More relevant to the Super Bowl, the NCTCOG has championed a “No Idling” rule that limits big trucks and commercial vehicles to 5 minutes of idling. Cities participating in this plan include Dallas, Fort Worth and Arlington.
The rule, however, is only enforceable during the height of ozone season, from April 1-Ocober 31. Still, that doesn’t have to stop Super Bowl-bound trucks, delivery vehicles and buses from adhering to this edict voluntarily, and cutting the carbon emissions of Super Bowl XLV.
GREEN, BUT EVERYONE SHOULD ANYWAY
9. The NFL will be providing recycling bins for fans to use in an effort to divert solid waste from the landfill. Recycling is how Jack Groh started greening NFL events, 17 years ago. This is laudable, but as it becomes the norm, we’re not sure how many points it puts on the board. No word on the targets for waste diversion.
GREEN AND GOOD-HEARTED
10. It’s become traditional for the NFL to donate prepared leftover food to area food banks, in this case, to the North Texas Food Bank and the Tarrant Area Food Bank.
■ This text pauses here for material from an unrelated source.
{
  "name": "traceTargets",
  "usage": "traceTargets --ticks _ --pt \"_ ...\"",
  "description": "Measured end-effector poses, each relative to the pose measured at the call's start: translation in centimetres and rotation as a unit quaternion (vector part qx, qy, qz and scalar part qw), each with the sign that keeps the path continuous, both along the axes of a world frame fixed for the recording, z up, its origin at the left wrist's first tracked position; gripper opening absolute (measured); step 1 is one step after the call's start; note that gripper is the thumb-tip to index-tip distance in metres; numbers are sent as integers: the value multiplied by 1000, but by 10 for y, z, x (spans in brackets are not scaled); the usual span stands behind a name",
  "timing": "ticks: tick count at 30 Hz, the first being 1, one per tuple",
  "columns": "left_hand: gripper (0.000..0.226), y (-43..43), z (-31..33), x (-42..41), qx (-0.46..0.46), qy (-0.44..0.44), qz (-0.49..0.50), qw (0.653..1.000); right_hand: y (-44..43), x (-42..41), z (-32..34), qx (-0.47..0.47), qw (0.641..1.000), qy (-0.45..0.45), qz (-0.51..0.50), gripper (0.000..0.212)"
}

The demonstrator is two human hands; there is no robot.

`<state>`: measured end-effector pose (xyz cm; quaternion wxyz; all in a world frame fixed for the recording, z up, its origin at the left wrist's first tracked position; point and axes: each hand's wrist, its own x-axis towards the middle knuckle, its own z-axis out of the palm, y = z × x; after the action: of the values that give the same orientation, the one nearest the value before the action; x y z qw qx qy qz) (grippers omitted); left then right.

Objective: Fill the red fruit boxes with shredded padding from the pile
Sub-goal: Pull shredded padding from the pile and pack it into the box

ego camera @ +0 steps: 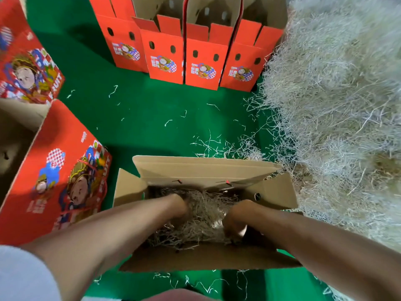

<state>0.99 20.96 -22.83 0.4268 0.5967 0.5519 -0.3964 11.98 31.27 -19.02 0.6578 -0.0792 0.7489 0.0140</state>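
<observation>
Both hands down in near open box (206, 179), pressing padding (201, 216) flat. Left hand (181, 206) half buried, shape unclear; right hand (235, 222) seemingly clutching shreds. Pile (338, 109) right. Four far boxes (184, 59) apparently unfilled.

The green floor covering (152, 118) fills the work area from 12 o'clock to 6 o'clock. A white sleeve (23, 276) occupies the 8 o'clock corner. A pinkish, blurred surface (180, 295) sits at 6 o'clock; identity indeterminate.
</observation>
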Motion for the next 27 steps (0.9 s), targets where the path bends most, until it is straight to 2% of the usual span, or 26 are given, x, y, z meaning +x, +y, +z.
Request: traceTargets --ticks 3,7,9,11,12,13,15,17,19,22,25,27 --pt "45 2 1 7 30 18 -28 999 7 -1 12 25 999 -17 20 28" --pt "44 3 11 8 50 7 -11 999 11 2 17 16 999 -23 18 36" --pt "38 8 24 6 47 -29 49 997 8 -4 18 -24 999 22 11 39" --pt "33 11 37 -1 55 -33 140 988 3 -15 16 -18 995 90 27 40" --pt "32 12 46 -4 73 -24 144 987 -1 -20 16 -8 991 125 45 38" --pt "30 11 53 -8 102 -9 124 987 -5 -24 14 -9 986 155 54 36" --pt "27 3 58 -11 127 -10 17 992 -10 -27 7 -30 983 173 48 40" --pt "29 -11 54 -4 37 -53 -73 995 -9 -23 -6 -24 992 124 17 50" --pt "33 -27 43 3 -51 -36 -112 992 1 -18 -14 13 994 92 -63 50" --pt "37 -45 38 2 -63 -9 -86 994 11 -11 -14 8 992 76 -101 56" --pt "34 -49 30 -9 -22 -24 -27 999 6 -14 3 -5 979 156 -129 39" --pt "33 -45 33 -13 12 -44 0 999 -4 -22 21 7 979 184 -91 40"
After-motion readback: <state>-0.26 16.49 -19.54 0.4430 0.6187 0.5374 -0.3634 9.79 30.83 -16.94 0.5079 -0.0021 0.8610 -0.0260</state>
This is a no-brainer. We cringe to think how much food waste an event like this generates.
Here are some facts about hunger in America from Feeding America, which links food banks across the nation.
- 1 in 8 Americans (37 million) rely on Feeding America for food (prepared meals at food pantries) and groceries – an increase of 46 percent over 2006 (25 million), according to a Hunger in America 2010.
In Texas, the North Texas Food Bank reports that:
- Surveys show nearly 25 percent of children in Texas are living with “food insecurity”. That means about 1.6 million children lack access to the food they need to lead a healthy life.
- The number of elderly clients using the food bank has risen from 9 percent to 13 percent in the past two years.
- The number people using the North Texas Food Bank each month would fill Cowboys Stadium to capacity two and a half times.